Your task:
The full set of lines below has to be duplicated exactly, with no picture kept.

Information shown:
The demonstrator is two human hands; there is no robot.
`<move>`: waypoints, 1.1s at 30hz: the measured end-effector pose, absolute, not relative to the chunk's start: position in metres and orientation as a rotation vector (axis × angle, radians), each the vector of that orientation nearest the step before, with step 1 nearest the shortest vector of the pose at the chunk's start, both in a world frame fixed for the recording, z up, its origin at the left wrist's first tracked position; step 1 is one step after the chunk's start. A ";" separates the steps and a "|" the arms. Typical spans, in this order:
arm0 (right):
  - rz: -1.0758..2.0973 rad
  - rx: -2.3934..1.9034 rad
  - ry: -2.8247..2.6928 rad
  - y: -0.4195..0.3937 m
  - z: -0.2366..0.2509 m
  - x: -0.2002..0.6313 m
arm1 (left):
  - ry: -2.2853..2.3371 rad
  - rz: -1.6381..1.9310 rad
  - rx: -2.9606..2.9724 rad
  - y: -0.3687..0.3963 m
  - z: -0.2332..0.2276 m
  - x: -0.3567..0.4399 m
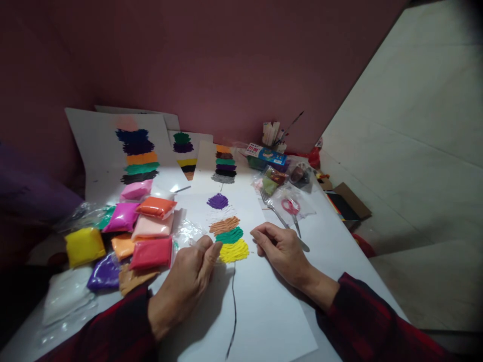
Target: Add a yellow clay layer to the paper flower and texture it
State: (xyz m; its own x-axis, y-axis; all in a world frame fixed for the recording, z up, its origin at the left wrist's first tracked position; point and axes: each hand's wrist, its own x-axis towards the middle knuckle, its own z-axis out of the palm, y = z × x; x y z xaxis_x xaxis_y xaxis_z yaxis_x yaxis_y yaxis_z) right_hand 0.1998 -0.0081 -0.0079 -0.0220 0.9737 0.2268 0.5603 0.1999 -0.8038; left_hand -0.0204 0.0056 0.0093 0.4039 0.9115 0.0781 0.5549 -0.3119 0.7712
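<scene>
A white sheet (260,306) lies in front of me with a stack of clay smears on it: purple (218,201), white, orange-brown (224,225), green (229,235) and yellow (234,251), with a black line running down from them. My left hand (190,281) rests on the sheet beside the yellow smear, fingers curled, thumb and forefinger pinched together. Whether it holds a bit of clay is unclear. My right hand (281,249) rests on the sheet to the right of the smears, fingers bent, holding nothing.
Several bags of coloured clay (151,254) are piled at the left. A fork (275,213) and bagged red scissors (291,207) lie at the right. More smeared sheets (138,156) lean on the wall. A cup of tools (273,134) stands at the back.
</scene>
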 end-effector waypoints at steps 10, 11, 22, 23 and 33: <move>0.671 -1.465 -1.684 -0.008 -0.009 0.200 | 1.246 0.636 2.002 0.006 0.007 -0.020; 0.672 -1.466 -1.683 -0.008 -0.008 0.200 | 1.250 0.621 2.002 0.006 0.006 -0.021; 0.671 -1.469 -1.680 -0.008 -0.009 0.200 | 1.320 0.587 2.035 0.005 0.006 -0.021; 0.672 -1.467 -1.679 -0.008 -0.009 0.200 | 1.327 0.587 2.040 0.005 0.007 -0.021; 0.669 -1.458 -1.681 -0.007 -0.010 0.201 | 1.352 0.618 2.142 0.006 0.008 -0.021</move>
State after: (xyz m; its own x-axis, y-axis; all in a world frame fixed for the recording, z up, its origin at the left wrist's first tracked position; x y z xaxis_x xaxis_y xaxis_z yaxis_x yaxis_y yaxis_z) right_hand 0.2006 -0.0072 -0.0098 -0.0205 0.9744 0.2237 0.5544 0.1973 -0.8085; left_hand -0.0214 0.0061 0.0081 0.3951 0.9134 0.0982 0.6722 -0.3604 0.6467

Task solution:
The demonstrator is two human hands; there is no robot.
`<move>`: waypoints, 1.1s at 30hz: the measured end-effector pose, absolute, not relative to the chunk's start: position in metres and orientation as a rotation vector (axis × angle, radians), each the vector of that orientation nearest the step before, with step 1 nearest the shortest vector of the pose at the chunk's start, both in a world frame fixed for the recording, z up, its origin at the left wrist's first tracked position; step 1 is one step after the chunk's start. A ";" separates the steps and a "|" the arms. Typical spans, in this order:
arm0 (right):
  - rz: -1.0758..2.0973 rad
  - rx: -2.3934..1.9034 rad
  - ry: -2.8247..2.6928 rad
  - y: -0.4195..0.3937 m
  - z: -0.2366..0.2509 m
  - x: -0.2002..0.6313 m
arm1 (left):
  - ry: -2.2853..2.3371 rad
  - rz: -1.6381..1.9310 rad
  - rx: -2.9606..2.9724 rad
  - y: -0.3687..0.3963 m
  - z: -0.2332..0.2276 m
  - x: -0.3567..0.4399 m
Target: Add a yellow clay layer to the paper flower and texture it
State: (xyz m; its own x-axis, y-axis; all in a world frame fixed for the recording, z up, its origin at the left wrist's first tracked position; point and axes: each hand's wrist, its own x-axis towards the middle knuckle, its own z-axis out of the palm, y = z × x; x y z xaxis_x xaxis_y xaxis_z yaxis_x yaxis_y yaxis_z) right_hand 0.1998 -0.0081 -0.0079 -0.0220 0.9737 0.2268 0.5603 0.1999 -0.8038; left_hand -0.0204 0.0056 0.0093 0.4039 0.9115 0.0781 0.5549 -0.3119 0.7712
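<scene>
A white sheet (260,306) lies in front of me with a stack of clay smears on it: purple (218,201), white, orange-brown (224,225), green (229,235) and yellow (234,251), with a black line running down from them. My left hand (190,281) rests on the sheet beside the yellow smear, fingers curled, thumb and forefinger pinched together. Whether it holds a bit of clay is unclear. My right hand (281,249) rests on the sheet to the right of the smears, fingers bent, holding nothing.
Several bags of coloured clay (151,254) are piled at the left. A fork (275,213) and bagged red scissors (291,207) lie at the right. More smeared sheets (138,156) lean on the wall. A cup of tools (273,134) stands at the back.
</scene>
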 end-effector waypoints at steps 10, 11, 22, 23 and 33: <move>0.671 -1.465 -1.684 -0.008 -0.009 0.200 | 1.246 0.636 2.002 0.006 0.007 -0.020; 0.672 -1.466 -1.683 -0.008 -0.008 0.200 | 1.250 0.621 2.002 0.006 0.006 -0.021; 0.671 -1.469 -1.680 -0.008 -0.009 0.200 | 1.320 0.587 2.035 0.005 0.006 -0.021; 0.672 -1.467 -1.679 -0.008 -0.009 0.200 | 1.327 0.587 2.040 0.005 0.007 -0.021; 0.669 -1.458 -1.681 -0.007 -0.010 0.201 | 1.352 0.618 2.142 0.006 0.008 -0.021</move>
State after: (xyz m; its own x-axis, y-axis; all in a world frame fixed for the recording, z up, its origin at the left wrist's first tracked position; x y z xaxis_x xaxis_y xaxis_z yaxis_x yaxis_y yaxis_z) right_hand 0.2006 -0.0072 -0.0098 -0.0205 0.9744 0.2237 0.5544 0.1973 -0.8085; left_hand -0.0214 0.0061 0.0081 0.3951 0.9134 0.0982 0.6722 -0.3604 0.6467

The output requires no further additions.